The set $M_n(\mathbb{R})$ of all $n\times n$ real matrices can be identified with $\mathbb{R}^{n^2}$, via $$\begin{pmatrix}a_{11} & \cdots & a_{1n}\\ \vdots& \ddots & \vdots\\ a_{n1}& \cdots& a_{nn}\end{pmatrix}\mapsto(a_{11},a_{12},\ldots,a_{1n},a_{21},\ldots,a_{nn})$$ and because $\mathbb{R}$ has its usual topology, we can put the product topology on $\mathbb{R}^{n^2}$, and hence on $M_n(\mathbb{R})$.

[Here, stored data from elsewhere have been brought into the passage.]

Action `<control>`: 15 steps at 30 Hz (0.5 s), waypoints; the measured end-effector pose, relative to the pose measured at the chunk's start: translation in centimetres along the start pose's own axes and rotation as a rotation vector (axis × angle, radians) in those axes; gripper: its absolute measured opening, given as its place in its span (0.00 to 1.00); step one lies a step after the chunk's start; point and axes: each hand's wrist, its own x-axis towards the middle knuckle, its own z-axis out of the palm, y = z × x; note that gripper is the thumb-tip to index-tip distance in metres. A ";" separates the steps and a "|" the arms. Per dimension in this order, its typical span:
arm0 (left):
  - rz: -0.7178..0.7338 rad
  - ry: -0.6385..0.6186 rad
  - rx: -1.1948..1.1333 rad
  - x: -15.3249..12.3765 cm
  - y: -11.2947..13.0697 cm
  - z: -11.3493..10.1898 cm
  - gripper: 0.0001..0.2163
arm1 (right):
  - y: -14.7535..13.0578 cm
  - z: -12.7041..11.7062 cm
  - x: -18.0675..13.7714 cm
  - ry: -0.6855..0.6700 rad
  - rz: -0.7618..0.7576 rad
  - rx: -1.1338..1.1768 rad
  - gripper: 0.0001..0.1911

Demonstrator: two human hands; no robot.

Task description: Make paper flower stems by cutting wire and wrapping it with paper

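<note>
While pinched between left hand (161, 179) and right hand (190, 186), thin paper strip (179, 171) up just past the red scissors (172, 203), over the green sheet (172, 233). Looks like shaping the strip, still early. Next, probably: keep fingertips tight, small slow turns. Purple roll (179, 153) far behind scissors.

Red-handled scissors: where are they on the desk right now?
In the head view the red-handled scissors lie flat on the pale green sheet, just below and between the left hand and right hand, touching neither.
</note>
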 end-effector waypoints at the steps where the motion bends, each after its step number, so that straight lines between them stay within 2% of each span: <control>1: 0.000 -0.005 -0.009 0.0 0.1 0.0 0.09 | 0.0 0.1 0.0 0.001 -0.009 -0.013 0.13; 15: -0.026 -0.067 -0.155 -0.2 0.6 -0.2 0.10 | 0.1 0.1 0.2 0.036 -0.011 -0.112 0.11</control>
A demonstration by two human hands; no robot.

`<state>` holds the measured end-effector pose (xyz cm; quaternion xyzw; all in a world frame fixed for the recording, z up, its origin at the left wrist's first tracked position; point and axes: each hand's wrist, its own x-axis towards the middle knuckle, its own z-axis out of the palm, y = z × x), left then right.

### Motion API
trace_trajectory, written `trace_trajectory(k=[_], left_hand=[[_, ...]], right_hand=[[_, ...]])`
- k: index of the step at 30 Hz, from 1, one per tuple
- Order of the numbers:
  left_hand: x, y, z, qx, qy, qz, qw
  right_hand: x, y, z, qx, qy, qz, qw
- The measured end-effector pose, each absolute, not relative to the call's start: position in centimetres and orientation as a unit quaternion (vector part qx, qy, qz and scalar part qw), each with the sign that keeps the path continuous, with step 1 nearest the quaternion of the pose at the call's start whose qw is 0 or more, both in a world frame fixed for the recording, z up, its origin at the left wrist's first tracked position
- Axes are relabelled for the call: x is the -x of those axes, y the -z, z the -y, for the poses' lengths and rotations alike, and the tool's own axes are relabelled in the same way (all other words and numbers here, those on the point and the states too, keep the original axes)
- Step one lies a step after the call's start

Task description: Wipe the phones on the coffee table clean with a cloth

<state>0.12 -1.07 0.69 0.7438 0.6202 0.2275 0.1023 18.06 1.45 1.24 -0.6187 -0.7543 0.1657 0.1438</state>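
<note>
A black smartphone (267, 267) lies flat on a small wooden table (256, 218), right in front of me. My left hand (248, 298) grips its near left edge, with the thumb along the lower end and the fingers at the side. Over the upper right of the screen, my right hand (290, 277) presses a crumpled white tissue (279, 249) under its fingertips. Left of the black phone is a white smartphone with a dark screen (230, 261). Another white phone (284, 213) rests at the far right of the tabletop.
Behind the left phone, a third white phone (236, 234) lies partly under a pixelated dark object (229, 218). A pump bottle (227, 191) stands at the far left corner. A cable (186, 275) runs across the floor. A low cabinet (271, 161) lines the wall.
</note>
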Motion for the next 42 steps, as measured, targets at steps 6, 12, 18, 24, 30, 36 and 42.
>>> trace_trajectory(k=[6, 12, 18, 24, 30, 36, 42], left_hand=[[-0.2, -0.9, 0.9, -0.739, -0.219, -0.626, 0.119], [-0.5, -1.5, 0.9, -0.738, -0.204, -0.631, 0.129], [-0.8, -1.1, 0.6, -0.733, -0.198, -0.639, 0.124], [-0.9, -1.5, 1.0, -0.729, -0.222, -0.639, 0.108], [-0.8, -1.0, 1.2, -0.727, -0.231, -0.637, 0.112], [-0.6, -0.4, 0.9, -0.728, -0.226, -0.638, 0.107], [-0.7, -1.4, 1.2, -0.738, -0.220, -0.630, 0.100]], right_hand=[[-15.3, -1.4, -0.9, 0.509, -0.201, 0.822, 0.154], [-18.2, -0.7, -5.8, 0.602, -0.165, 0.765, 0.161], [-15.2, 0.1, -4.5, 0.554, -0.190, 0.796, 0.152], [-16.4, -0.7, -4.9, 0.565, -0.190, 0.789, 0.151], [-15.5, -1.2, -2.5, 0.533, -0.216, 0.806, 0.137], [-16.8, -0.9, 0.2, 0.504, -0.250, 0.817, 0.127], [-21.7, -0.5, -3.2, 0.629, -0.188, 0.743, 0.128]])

The determinant function $\det:M_n(\mathbb{R})\to\mathbb{R}$ sends an $n\times n$ matrix to its determinant. It is continuous, because it is, in fact, a polynomial in the entries of the matrix (i.e., under our identification, it is a polynomial function in $n^2$ variables from $\mathbb{R}^{n^2}$ to $\mathbb{R}$). One of the properties of continuous functions (this is in fact what the definition of a continuous function is in general) is that the preimage of an open set is open. Then because a matrix is non-singular if and only if its determinant is not $0$, we have that $$\text{GL}_n(\mathbb{R})=\{A\in M_n(\mathbb{R})\mid A\text{ is non-singular}\}={\det}^{-1}(\mathbb{R}-\{0\})$$ and $\mathbb{R}-\{0\}$ is an open set of $\mathbb{R}$, hence $\text{GL}_n(\mathbb{R})$ is an open subset of $M_n(\mathbb{R})$.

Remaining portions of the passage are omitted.